Desalinho [2009]Ficção

Borderline

Estou em desalinho com o resto do mundo. Sinto-me inadaptado em relação a tudo o que me rodeia, e a tudo o que tento rodear. Ela começou por me rodear, elas vão começando por me rodear, eu vou-me apaixonando. Depois começo por querer rodeá-las. Depois apenas as rodeio e apenas são rodeadas por mim. Não quero, mas é mais forte que eu, e faz com que todas se afastem de mim mais tarde ou mais cedo.

No café, peço uma água das pedras e penso nestas merdas. No porquê de ser como sou, no porquê de ter esta obsessão fácil de conquistar, e no porquê deste medo que me consome, o medo da solidão e traição, o medo… Elas percebem rapidamente, quando passamos a fase da sedução, e começo a querê-las só para mim. Umas perdoam e compreendem, outras não, mas vão todas embora.

Penso na relação que tenho com Catarina. Talvez seja normal que, mais cedo ou mais tarde, duas pessoas iguais se juntem, e tudo façam para se destruir uma à outra. Quando olho para ela, quando a ouço berrar comigo, algo mais forte que eu vem ao de cima, algo primário, quase animal. Quero berrar mais alto, quero bater-lhe, quero ameaçá-la. Poucas vezes me controlo. Quando está tudo bem, não está tudo bem. Quando está tudo bem, é uma espécie de pausa, de tempo à espera do próximo problema. E vivemos assim, constantemente a arranjar merda para dizer, constantemente a fazer o outro sentir-se da pior maneira possível.

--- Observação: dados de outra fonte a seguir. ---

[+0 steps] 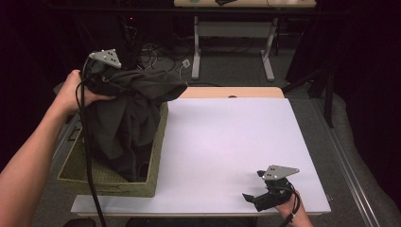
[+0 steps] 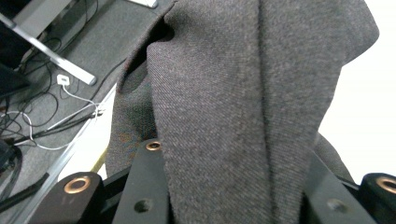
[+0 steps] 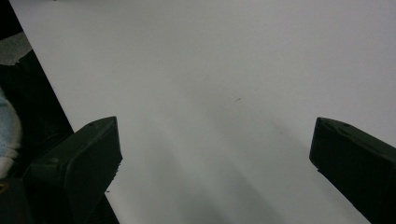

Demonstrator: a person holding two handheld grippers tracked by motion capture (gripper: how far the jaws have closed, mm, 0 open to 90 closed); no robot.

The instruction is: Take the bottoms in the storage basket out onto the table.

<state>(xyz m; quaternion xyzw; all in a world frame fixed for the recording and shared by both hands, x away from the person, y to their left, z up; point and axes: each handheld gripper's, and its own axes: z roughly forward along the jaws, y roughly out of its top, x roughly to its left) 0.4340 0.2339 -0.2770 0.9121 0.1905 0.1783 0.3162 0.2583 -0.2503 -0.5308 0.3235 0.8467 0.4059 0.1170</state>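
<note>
Left gripper (image 1: 109, 81) was clamped on a dark grey garment (image 1: 130, 111), holding it up; cloth hung below the gripper into the woven basket (image 1: 158, 156). Right gripper (image 1: 255, 188) sat low over the white desk (image 1: 227, 142), jaws spread wide, holding nothing.

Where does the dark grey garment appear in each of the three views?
High view: dark grey garment at upper left, lifted by the left gripper, hanging into the woven basket.
Left gripper view: centre, pinched between the fingers.
Right gripper view: not in it.
Shared landmark: the white tabletop.
</note>
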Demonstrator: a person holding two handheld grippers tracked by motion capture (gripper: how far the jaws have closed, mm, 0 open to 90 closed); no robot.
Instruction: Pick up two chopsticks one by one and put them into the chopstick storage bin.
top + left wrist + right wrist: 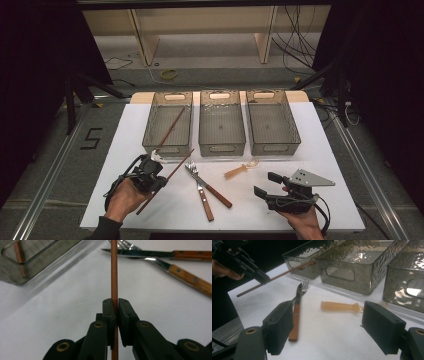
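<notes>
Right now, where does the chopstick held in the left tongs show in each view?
High view: chopstick slants lower left of centre, gripped by the left tongs.
Left gripper view: it runs straight up the middle, clamped between the jaws.
Right gripper view: upper left, a thin diagonal.
Shared landmark: the fork lying beside it.

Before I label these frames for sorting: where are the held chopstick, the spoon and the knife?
held chopstick (114,277): left gripper view, shaft above the jaws.
spoon (337,307): right gripper view, amber handle.
knife (218,195): high view, wooden handle.
</notes>
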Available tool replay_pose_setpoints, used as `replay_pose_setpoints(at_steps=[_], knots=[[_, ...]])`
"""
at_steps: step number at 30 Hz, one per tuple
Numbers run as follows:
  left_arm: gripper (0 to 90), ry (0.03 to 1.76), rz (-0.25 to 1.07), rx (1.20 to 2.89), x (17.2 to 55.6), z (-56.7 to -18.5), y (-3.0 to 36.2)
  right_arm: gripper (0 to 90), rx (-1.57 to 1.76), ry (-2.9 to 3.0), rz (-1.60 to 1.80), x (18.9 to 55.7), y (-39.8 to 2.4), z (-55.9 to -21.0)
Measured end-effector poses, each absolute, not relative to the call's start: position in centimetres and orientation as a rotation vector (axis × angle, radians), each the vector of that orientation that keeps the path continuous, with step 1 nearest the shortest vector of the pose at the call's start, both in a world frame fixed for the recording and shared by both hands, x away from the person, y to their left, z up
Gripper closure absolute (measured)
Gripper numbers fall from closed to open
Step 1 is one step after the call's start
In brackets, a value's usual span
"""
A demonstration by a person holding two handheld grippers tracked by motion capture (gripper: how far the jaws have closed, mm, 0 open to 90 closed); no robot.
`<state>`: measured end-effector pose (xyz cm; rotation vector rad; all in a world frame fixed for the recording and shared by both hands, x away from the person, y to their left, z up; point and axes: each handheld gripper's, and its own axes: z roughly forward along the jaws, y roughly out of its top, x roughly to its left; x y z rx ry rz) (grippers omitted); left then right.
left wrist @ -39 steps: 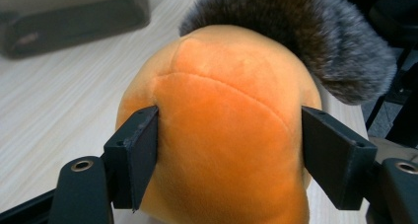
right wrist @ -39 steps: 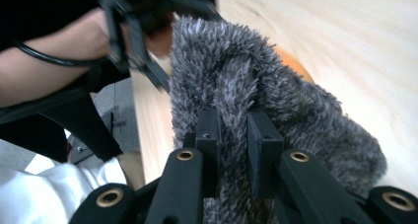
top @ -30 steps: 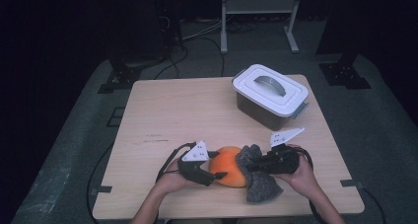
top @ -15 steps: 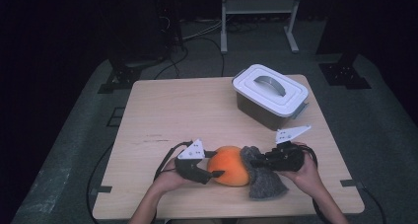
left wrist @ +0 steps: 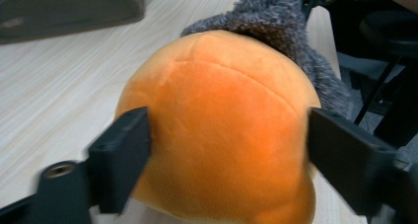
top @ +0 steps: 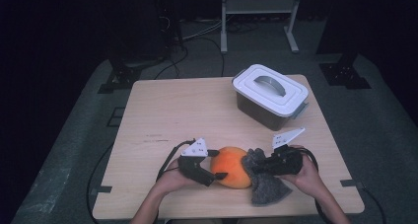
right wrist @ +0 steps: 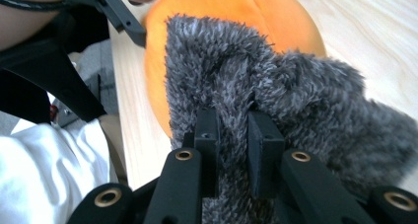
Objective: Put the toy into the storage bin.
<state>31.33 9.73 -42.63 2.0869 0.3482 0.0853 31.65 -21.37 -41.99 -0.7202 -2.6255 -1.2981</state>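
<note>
My left gripper (left wrist: 229,135) clamps the orange plush ball (left wrist: 222,130) on both sides; my right gripper (right wrist: 232,128) pinches the grey fuzzy cloth (right wrist: 276,86) touching it.

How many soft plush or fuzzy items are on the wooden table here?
2. A round orange plush ball sits at the near edge between the left gripper's jaws; a grey fuzzy cloth lies against its right side, pinched by the right gripper. The lidded container could hide more.
</note>
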Motion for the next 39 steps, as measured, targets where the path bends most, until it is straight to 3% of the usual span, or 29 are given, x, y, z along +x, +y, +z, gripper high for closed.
replay_pose_setpoints(at_steps=[4, 11, 16, 20, 26, 33, 39], knots=[[32.3, 0.332, 0.117, 2.070, 31.1, -42.0, 9.8, 77.0, -0.746, -2.628, -1.322, 31.6, -22.1, -41.0], [32.7, 0.235, 0.186, 2.079, 29.5, -40.9, 7.6, 76.3, -0.641, -2.645, -1.453, 30.1, -19.6, -37.6], [27.6, 0.196, 0.198, 2.094, 29.0, -40.8, 7.2, 76.6, -0.619, -2.703, -1.400, 29.9, -18.4, -38.1], [10.3, 0.300, 0.177, 2.094, 29.8, -40.9, 7.4, 77.3, -0.648, -2.672, -1.376, 30.3, -19.4, -39.0], [23.4, 0.281, 0.167, 2.082, 29.6, -41.2, 7.3, 77.4, -0.656, -2.696, -1.333, 30.3, -20.2, -38.6], [24.4, 0.222, 0.198, 2.073, 28.8, -40.9, 6.3, 78.1, -0.589, -2.741, -1.430, 28.9, -19.6, -35.3], [24.4, 0.184, 0.210, 2.097, 28.3, -41.0, 5.8, 78.2, -0.558, -2.736, -1.359, 29.2, -18.0, -36.6]])
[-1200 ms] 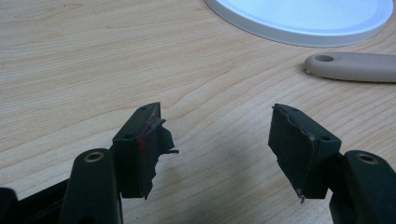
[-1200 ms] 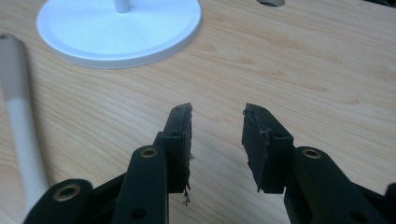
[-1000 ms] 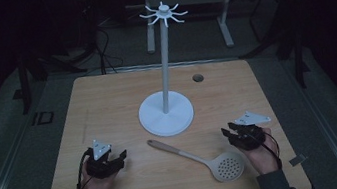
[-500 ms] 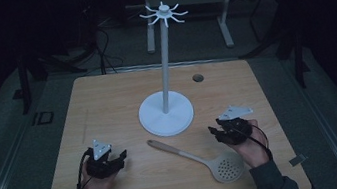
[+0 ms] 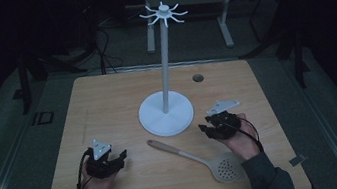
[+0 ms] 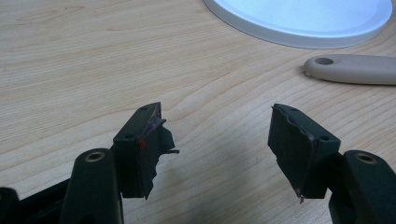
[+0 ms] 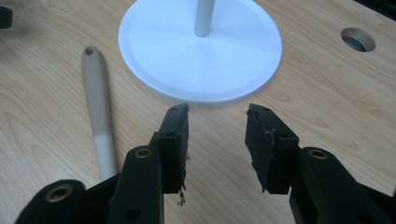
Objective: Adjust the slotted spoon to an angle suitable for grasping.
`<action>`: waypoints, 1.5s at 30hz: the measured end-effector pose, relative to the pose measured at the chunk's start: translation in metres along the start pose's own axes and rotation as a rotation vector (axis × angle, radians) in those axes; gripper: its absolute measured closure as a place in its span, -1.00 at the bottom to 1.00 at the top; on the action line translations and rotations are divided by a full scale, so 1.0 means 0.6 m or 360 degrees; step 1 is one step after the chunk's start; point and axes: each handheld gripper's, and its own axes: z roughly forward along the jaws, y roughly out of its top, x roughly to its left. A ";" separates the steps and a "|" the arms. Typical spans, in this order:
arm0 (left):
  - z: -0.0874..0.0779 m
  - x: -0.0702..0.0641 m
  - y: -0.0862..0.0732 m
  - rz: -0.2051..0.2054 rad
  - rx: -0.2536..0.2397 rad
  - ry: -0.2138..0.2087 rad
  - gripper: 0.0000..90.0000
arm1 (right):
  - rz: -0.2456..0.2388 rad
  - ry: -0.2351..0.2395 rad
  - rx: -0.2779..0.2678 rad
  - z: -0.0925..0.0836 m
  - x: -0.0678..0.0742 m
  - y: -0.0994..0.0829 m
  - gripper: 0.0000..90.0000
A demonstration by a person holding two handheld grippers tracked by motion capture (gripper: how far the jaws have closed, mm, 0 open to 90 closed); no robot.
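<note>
A white stand (image 5: 165, 64) with a round base (image 5: 166, 113) and hooked arms at its top rises from the middle of the wooden table (image 5: 107, 103). A slotted spoon (image 5: 196, 157) with a beige handle (image 7: 99, 112) and a grey perforated head (image 5: 228, 166) lies in front of the base. My left gripper (image 5: 115, 158) rests low at the front left, open and holding nothing; the handle's end (image 6: 350, 69) lies ahead to its right. My right gripper (image 5: 207, 130) hovers just right of the base (image 7: 201, 51), open, its jaws pointing toward the base's rim.
A round cable hole (image 5: 198, 77) sits in the table behind the stand's base. Dark floor, cables and metal frame legs (image 5: 223, 20) lie beyond the far edge. Bare wood spreads across the table's left half.
My right gripper has moved left and forward, from the table's right side to beside the stand's base. The left gripper and the spoon have stayed put.
</note>
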 end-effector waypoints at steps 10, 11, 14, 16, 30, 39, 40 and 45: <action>0.000 -0.001 0.000 0.0001 0.0002 -0.0003 -0.20 | -0.0037 0.0035 0.0033 0.015 0.011 0.016 0.33; 0.000 -0.001 0.000 0.0002 0.0002 -0.0003 -0.20 | -0.0040 0.0042 0.0039 0.016 0.013 0.018 0.33; 0.000 0.000 0.000 0.0004 0.0005 -0.0003 -0.20 | -0.0070 0.0048 0.0058 0.020 0.016 0.023 0.35; 0.001 -0.001 0.000 0.0001 0.0003 -0.0004 -0.20 | -0.0083 0.0055 0.0072 0.024 0.018 0.027 0.36; 0.000 0.000 0.000 0.0007 0.0004 -0.0005 -0.20 | -0.0166 0.0135 0.0197 0.049 0.038 0.046 0.32; -0.001 0.001 0.000 0.0000 -0.0003 -0.0005 -0.20 | -0.0226 0.0163 0.0261 0.064 0.055 0.059 0.25; -0.001 0.001 0.000 -0.0001 -0.0005 -0.0006 -0.20 | -0.0232 0.0163 0.0276 0.066 0.057 0.059 0.24; -0.001 0.001 0.000 -0.0002 -0.0007 -0.0007 -0.20 | -0.0288 0.0171 0.0333 0.080 0.065 0.061 0.23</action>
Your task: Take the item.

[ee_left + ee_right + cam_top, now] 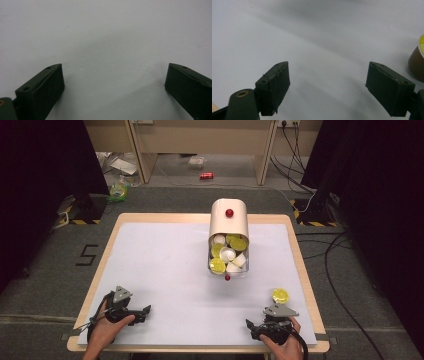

Uma vez disseram-me que eu tinha uma perturbação. Borderline, disse-me.

– Vou-me embora e nunca mais fales comigo, borderline do caralho! – Disse a Marta, segundos antes de sair de minha casa, batendo com a porta. Recordo-me de permanecer em pé, a olhar a porta de madeira branca, a pensar nas suas palavras, e nas minhas próprias palavras que originaram essa discussão… “Vais sair com essa saia?”

Bordeline. Borderline?

Fui pesquisar. Vi-me retratado em alguns aspectos, e tentei negar os restantes. Não sei se consegui.

O que sinto? O que sinto, realmente, é esse medo que me acompanha dia após dia, que é o medo de acordar e não ver ninguém ao lado. Agora estou com Catarina, mas porque estou? Estou porque tenho alguém que alimente uma espécie de solidão conjunta, alguém a quem destruir, alguém que me destrua. Porquê?

Quero paz, como quero paz. Mas apenas tenho paz quando faço o que faço desde criança de vez em quando, e que escandalizou os meus pais. Nesses momentos, a minha mente voa, e foca-se apenas num sítio, abandonando todos os pensamentos que tenho e não quero ter, que não devo nem posso ter.